Activity:
Copy the lines below word for word, skipping any image.

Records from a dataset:
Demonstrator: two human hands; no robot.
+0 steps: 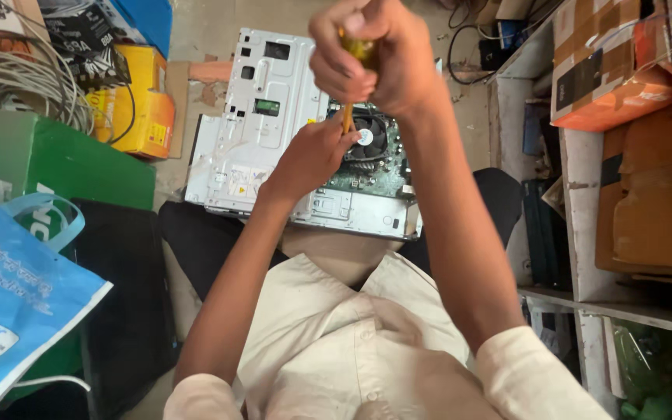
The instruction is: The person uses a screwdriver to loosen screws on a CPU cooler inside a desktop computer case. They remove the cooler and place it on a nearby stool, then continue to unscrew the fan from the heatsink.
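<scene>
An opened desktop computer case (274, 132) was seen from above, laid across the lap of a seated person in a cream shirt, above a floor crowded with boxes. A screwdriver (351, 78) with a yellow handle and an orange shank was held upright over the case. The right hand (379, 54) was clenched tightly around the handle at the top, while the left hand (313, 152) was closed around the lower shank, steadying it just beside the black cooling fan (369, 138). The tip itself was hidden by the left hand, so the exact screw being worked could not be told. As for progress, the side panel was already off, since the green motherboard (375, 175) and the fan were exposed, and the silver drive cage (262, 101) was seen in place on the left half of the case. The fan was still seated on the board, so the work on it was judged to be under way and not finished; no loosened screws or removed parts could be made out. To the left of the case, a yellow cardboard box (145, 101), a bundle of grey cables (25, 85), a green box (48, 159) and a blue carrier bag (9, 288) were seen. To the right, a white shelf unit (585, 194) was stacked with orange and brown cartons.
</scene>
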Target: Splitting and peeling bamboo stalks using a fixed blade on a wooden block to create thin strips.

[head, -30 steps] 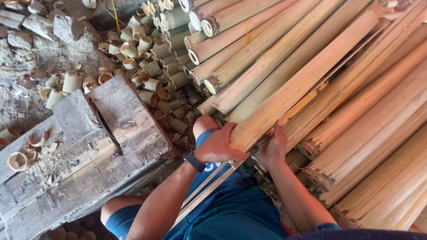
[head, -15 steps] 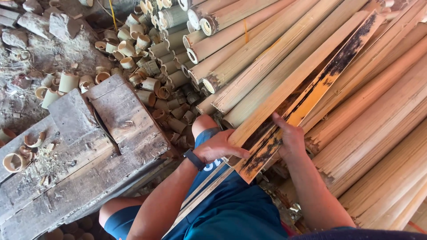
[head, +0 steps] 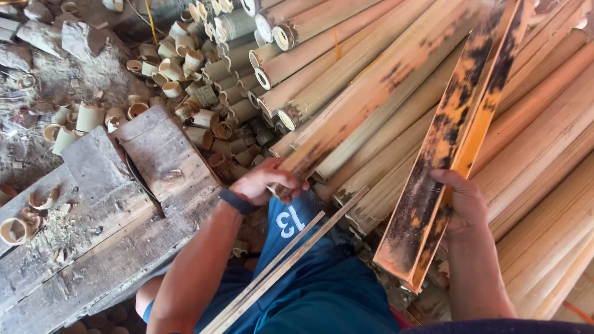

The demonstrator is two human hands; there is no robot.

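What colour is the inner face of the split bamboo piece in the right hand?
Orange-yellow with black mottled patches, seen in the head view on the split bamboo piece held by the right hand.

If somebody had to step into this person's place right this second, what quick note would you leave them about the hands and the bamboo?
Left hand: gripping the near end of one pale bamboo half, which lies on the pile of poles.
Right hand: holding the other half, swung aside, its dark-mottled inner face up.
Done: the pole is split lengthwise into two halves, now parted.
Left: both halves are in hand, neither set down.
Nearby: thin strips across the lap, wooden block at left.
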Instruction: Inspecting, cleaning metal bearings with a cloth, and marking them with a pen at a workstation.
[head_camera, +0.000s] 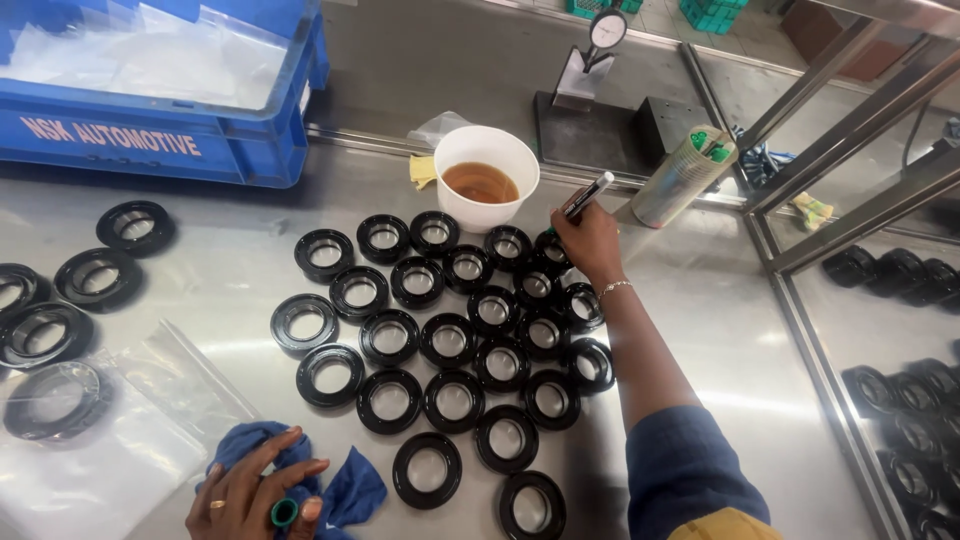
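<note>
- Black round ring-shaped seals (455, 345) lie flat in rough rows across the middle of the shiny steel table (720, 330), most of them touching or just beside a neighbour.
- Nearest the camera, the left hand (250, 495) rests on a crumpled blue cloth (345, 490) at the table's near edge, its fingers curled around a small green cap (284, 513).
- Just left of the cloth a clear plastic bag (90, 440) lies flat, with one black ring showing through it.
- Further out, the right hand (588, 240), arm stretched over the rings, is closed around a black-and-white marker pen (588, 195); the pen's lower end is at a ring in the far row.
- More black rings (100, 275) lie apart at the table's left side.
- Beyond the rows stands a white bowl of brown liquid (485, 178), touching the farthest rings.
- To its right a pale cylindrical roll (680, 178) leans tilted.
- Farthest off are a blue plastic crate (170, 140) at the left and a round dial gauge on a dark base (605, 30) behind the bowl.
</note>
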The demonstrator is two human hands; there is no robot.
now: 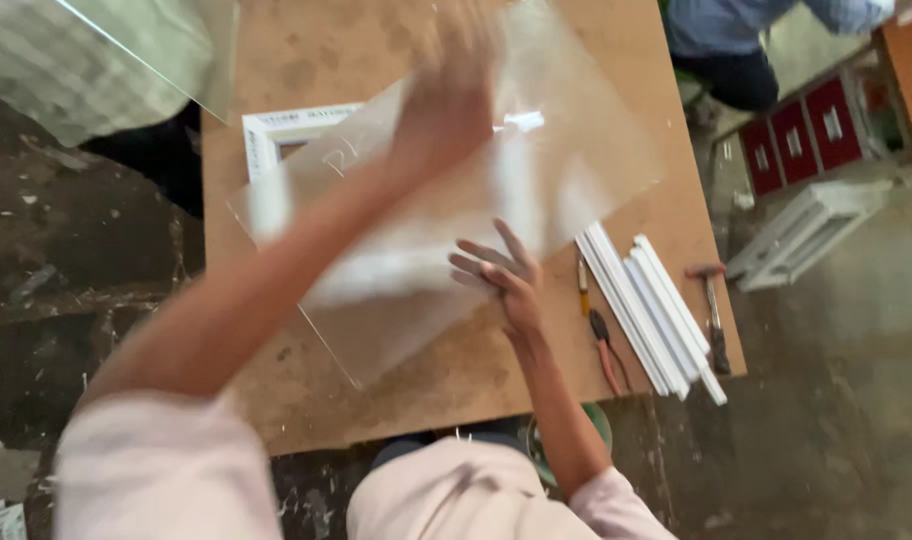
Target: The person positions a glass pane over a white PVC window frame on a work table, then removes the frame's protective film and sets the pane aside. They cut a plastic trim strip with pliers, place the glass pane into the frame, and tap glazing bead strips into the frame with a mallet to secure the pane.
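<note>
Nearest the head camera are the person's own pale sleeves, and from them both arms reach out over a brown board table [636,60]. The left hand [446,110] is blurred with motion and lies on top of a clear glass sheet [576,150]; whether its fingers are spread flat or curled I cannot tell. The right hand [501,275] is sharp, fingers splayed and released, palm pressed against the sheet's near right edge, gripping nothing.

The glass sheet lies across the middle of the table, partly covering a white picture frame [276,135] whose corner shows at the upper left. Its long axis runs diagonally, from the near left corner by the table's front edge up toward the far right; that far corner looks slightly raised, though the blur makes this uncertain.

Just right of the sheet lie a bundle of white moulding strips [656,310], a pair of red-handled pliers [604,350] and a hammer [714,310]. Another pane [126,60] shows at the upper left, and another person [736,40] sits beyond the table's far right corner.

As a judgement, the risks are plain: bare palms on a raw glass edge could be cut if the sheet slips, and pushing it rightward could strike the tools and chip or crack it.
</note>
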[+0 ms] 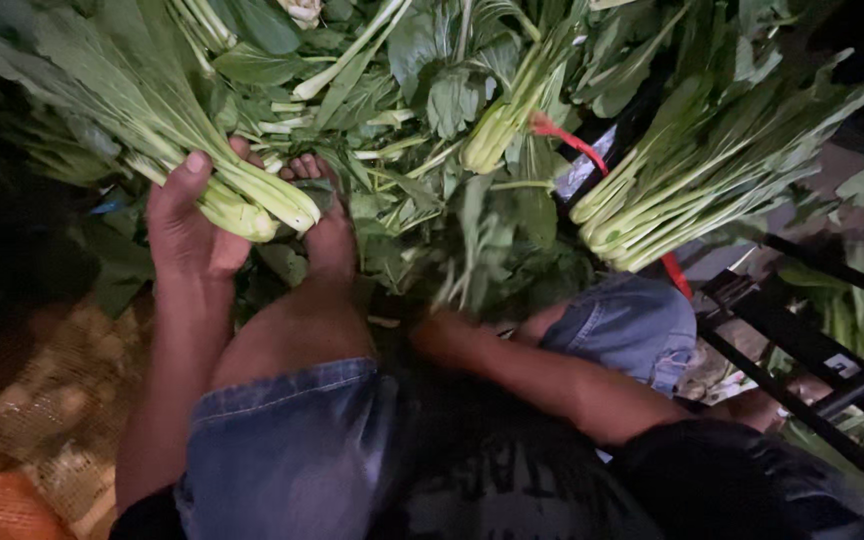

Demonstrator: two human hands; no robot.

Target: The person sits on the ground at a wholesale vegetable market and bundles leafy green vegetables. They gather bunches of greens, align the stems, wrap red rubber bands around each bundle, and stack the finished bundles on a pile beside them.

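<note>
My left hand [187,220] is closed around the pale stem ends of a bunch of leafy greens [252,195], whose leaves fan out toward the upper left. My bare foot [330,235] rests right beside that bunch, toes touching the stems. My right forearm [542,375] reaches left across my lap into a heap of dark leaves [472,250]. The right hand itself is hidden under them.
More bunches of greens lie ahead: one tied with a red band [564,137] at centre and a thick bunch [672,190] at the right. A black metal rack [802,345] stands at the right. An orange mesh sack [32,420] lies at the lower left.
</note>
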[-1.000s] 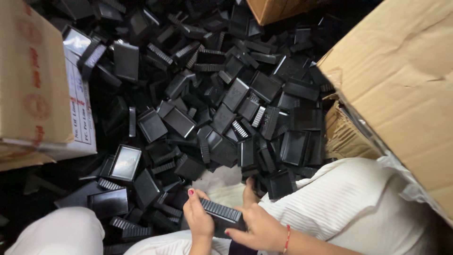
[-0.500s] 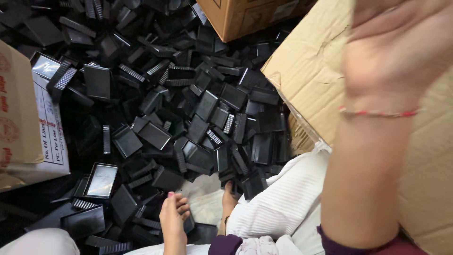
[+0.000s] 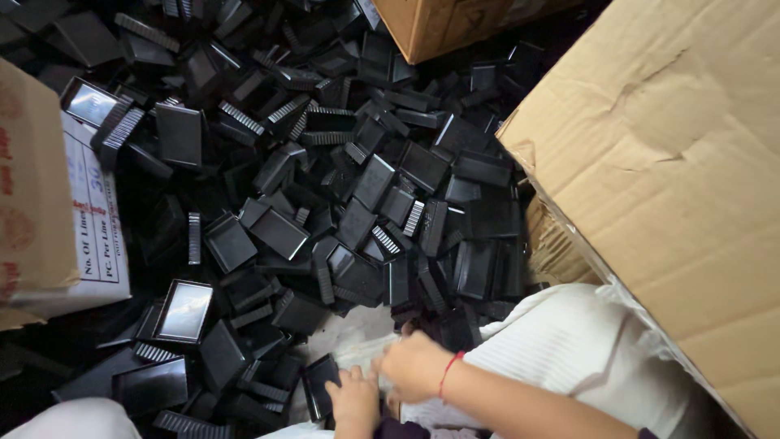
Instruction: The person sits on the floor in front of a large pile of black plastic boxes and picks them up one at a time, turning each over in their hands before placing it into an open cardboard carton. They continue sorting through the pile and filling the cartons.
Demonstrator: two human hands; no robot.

Output of the task:
Demonstrator: two human hands; no robot.
+0 steps: 
The instruction is: The person uses a screwdriver to loosen screws on a CPU cooler inside a desktop computer case. They remove the cooler and place it on a nearby stool, then continue to unscrew the fan from the heatsink.
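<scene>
An opened desktop computer case (274, 132) was seen from above, laid across the lap of a seated person in a cream shirt, above a floor crowded with boxes. A screwdriver (351, 78) with a yellow handle and an orange shank was held upright over the case. The right hand (379, 54) was clenched tightly around the handle at the top, while the left hand (313, 152) was closed around the lower shank, steadying it just beside the black cooling fan (369, 138). The tip itself was hidden by the left hand, so the exact screw being worked could not be told. As for progress, the side panel was already off, since the green motherboard (375, 175) and the fan were exposed, and the silver drive cage (262, 101) was seen in place on the left half of the case. The fan was still seated on the board, so the work on it was judged to be under way and not finished; no loosened screws or removed parts could be made out. To the left of the case, a yellow cardboard box (145, 101), a bundle of grey cables (25, 85), a green box (48, 159) and a blue carrier bag (9, 288) were seen. To the right, a white shelf unit (585, 194) was stacked with orange and brown cartons.
</scene>
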Target: Splitting and peeling bamboo stalks using a fixed blade on a wooden block to create thin strips.

[head, -30 steps] 
[head, -15 steps] 
[head, +0 steps] 

The demonstrator is two human hands; there is no robot.

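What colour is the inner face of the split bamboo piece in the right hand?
Orange-yellow with black mottled patches, seen in the head view on the split bamboo piece held by the right hand.

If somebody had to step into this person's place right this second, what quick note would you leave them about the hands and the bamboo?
Left hand: gripping the near end of one pale bamboo half, which lies on the pile of poles.
Right hand: holding the other half, swung aside, its dark-mottled inner face up.
Done: the pole is split lengthwise into two halves, now parted.
Left: both halves are in hand, neither set down.
Nearby: thin strips across the lap, wooden block at left.
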Instruction: Inspecting, cleaning metal bearings with a cloth, and marking them with a pen at a workstation.
[head_camera, +0.000s] 
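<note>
- Black round ring-shaped seals (455, 345) lie flat in rough rows across the middle of the shiny steel table (720, 330), most of them touching or just beside a neighbour.
- Nearest the camera, the left hand (250, 495) rests on a crumpled blue cloth (345, 490) at the table's near edge, its fingers curled around a small green cap (284, 513).
- Just left of the cloth a clear plastic bag (90, 440) lies flat, with one black ring showing through it.
- Further out, the right hand (588, 240), arm stretched over the rings, is closed around a black-and-white marker pen (588, 195); the pen's lower end is at a ring in the far row.
- More black rings (100, 275) lie apart at the table's left side.
- Beyond the rows stands a white bowl of brown liquid (485, 178), touching the farthest rings.
- To its right a pale cylindrical roll (680, 178) leans tilted.
- Farthest off are a blue plastic crate (170, 140) at the left and a round dial gauge on a dark base (605, 30) behind the bowl.
</note>
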The demonstrator is two human hands; there is no robot.
now: 
Target: The person positions a glass pane over a white PVC window frame on a work table, then removes the frame's protective film and sets the pane aside. They cut a plastic trim strip with pliers, place the glass pane into the frame, and tap glazing bead strips into the frame with a mallet to secure the pane.
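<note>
Nearest the head camera are the person's own pale sleeves, and from them both arms reach out over a brown board table [636,60]. The left hand [446,110] is blurred with motion and lies on top of a clear glass sheet [576,150]; whether its fingers are spread flat or curled I cannot tell. The right hand [501,275] is sharp, fingers splayed and released, palm pressed against the sheet's near right edge, gripping nothing.

The glass sheet lies across the middle of the table, partly covering a white picture frame [276,135] whose corner shows at the upper left. Its long axis runs diagonally, from the near left corner by the table's front edge up toward the far right; that far corner looks slightly raised, though the blur makes this uncertain.

Just right of the sheet lie a bundle of white moulding strips [656,310], a pair of red-handled pliers [604,350] and a hammer [714,310]. Another pane [126,60] shows at the upper left, and another person [736,40] sits beyond the table's far right corner.

As a judgement, the risks are plain: bare palms on a raw glass edge could be cut if the sheet slips, and pushing it rightward could strike the tools and chip or crack it.
</note>
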[+0 ms] 

Demonstrator: two human hands; no robot.

Target: The person sits on the ground at a wholesale vegetable market and bundles leafy green vegetables. They gather bunches of greens, align the stems, wrap red rubber bands around each bundle, and stack the finished bundles on a pile beside them.

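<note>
My left hand [187,220] is closed around the pale stem ends of a bunch of leafy greens [252,195], whose leaves fan out toward the upper left. My bare foot [330,235] rests right beside that bunch, toes touching the stems. My right forearm [542,375] reaches left across my lap into a heap of dark leaves [472,250]. The right hand itself is hidden under them.
More bunches of greens lie ahead: one tied with a red band [564,137] at centre and a thick bunch [672,190] at the right. A black metal rack [802,345] stands at the right. An orange mesh sack [32,420] lies at the lower left.
</note>
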[-1.000s] 
[-0.500s] 
[+0.000s] 
Instruction: The person sits on the floor in front of a large pile of black plastic boxes and picks them up one at a time, turning each over in their hands before placing it into an open cardboard carton. They continue sorting through the pile and filling the cartons.
Demonstrator: two human hands; no robot.

The exercise requires nothing further.